#### [TASK DESCRIPTION]
The expected answer is the data below, printed verbatim without its pictures.
╔══
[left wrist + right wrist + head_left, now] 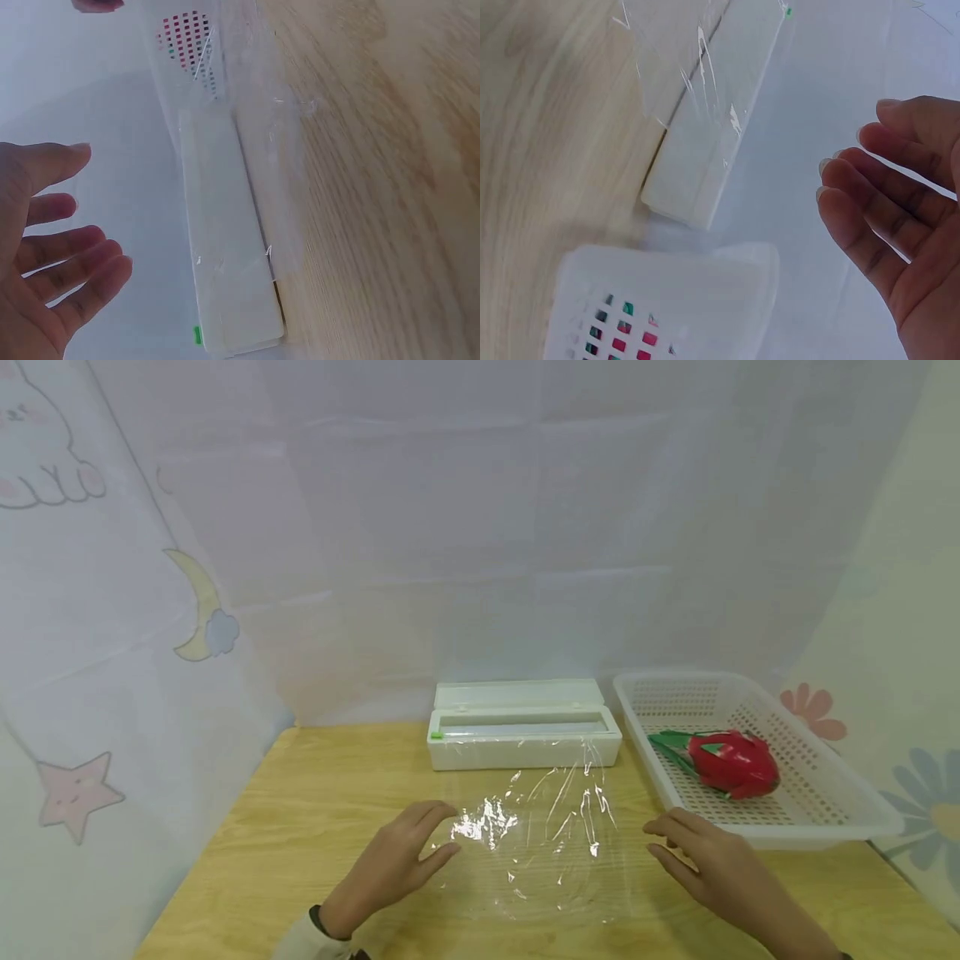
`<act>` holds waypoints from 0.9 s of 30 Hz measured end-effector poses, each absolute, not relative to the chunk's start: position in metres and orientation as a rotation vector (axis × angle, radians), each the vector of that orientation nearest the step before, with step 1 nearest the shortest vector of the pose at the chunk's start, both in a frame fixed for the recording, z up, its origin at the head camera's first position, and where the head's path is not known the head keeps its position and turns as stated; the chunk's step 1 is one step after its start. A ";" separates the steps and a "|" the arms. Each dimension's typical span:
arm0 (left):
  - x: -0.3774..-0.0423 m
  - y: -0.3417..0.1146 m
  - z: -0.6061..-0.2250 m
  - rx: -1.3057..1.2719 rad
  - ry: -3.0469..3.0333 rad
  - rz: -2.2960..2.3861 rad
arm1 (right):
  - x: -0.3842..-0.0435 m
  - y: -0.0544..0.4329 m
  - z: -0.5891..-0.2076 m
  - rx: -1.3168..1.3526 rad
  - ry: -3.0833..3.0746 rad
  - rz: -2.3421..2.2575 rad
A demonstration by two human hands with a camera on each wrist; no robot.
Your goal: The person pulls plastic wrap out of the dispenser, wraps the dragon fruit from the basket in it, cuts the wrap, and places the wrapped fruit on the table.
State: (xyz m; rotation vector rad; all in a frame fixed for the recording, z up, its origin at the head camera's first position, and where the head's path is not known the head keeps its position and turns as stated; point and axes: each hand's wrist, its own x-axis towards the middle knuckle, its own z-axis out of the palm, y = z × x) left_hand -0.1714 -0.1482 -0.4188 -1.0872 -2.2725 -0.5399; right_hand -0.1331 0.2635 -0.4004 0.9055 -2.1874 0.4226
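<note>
A sheet of clear cling film stretches toward me from a white cling film dispenser, whose lid stands up. At the film's left edge is my left hand, thumb and fingers apart with nothing gripped. My right hand hovers to the right of the sheet, near the basket, its fingers loosely bent around no object. Both wrist views show the left hand and right hand with relaxed fingers, away from the dispenser. Whether the left fingertips touch the film, I cannot tell.
A white perforated basket stands at the right, holding a red dragon fruit with green leaves. A green slider sits at the dispenser's left end. Behind the wooden table hangs a pale cloth.
</note>
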 end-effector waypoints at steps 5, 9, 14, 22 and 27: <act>-0.176 -0.149 -0.418 -1.070 -2.269 -0.551 | -0.135 0.270 -0.395 0.881 -2.159 0.392; -0.182 -0.151 -0.417 -1.061 -2.247 -0.551 | -0.135 0.276 -0.391 0.843 -2.158 0.357; -0.187 -0.153 -0.417 -1.050 -2.239 -0.559 | -0.136 0.282 -0.388 0.799 -2.165 0.318; -0.195 -0.154 -0.415 -1.042 -2.256 -0.575 | -0.142 0.291 -0.388 0.756 -2.145 0.306; -0.200 -0.154 -0.416 -1.028 -2.246 -0.572 | -0.145 0.296 -0.387 0.754 -2.113 0.301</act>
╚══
#### [EXERCISE OUTPUT]
[left wrist + right wrist + head_left, now] 
`<act>` holds waypoints from 0.9 s of 30 Hz measured end-effector poses, each absolute, not relative to the chunk's start: position in metres and orientation as a rotation vector (axis × angle, radians), each the vector of that orientation nearest the step before, with step 1 nearest the shortest vector of the pose at the chunk's start, both in a frame fixed for the recording, z up, its origin at the head camera's first position, and where the head's path is not known the head keeps its position and turns as stated; the chunk's step 1 is one step after its start. A ";" separates the steps and a "|" the arms. Each dimension's typical span:
arm0 (left):
  - x: -0.3774..-0.0423 m
  - y: -0.3417..0.1146 m
  - z: -0.6061..-0.2250 m
  - rx: -1.3057..1.2719 rad
  - ry: -3.0469..3.0333 rad
  - rz: -2.2960..2.3861 rad
arm1 (right):
  - x: -0.3842..-0.0435 m
  - y: -0.0544..0.4329 m
  - z: -0.5891..-0.2076 m
  - rx: -1.3168..1.3526 rad
  - ry: -3.0833..3.0746 rad
  - rz: -2.3421..2.2575 rad
A demonstration by two human hands with a camera on each wrist; no robot.
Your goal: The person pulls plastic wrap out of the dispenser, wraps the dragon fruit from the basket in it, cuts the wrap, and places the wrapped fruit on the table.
State: (xyz m; rotation vector rad; all in a frame fixed for the recording, z up, its origin at the head camera's first position, and where the head's path is not known the head keeps its position and turns as stated; point and axes: each hand's wrist, its own x-axis towards the middle knuckle, its own z-axis out of the palm, y = z × x) left_hand -0.1714 -0.1482 -0.4188 -1.0872 -2.2725 -0.5399; right_hand -0.1331 0.2635 -0.4004 0.9055 -2.1874 0.4226
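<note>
A sheet of clear cling film stretches toward me from a white cling film dispenser, whose lid stands up. At the film's left edge is my left hand, thumb and fingers apart with nothing gripped. My right hand hovers to the right of the sheet, near the basket, its fingers loosely bent around no object. Both wrist views show the left hand and right hand with relaxed fingers, away from the dispenser. Whether the left fingertips touch the film, I cannot tell.
A white perforated basket stands at the right, holding a red dragon fruit with green leaves. A green slider sits at the dispenser's left end. Behind the wooden table hangs a pale cloth.
</note>
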 end-effector waypoints at steps 5, 9, 14, 22 and 27: <act>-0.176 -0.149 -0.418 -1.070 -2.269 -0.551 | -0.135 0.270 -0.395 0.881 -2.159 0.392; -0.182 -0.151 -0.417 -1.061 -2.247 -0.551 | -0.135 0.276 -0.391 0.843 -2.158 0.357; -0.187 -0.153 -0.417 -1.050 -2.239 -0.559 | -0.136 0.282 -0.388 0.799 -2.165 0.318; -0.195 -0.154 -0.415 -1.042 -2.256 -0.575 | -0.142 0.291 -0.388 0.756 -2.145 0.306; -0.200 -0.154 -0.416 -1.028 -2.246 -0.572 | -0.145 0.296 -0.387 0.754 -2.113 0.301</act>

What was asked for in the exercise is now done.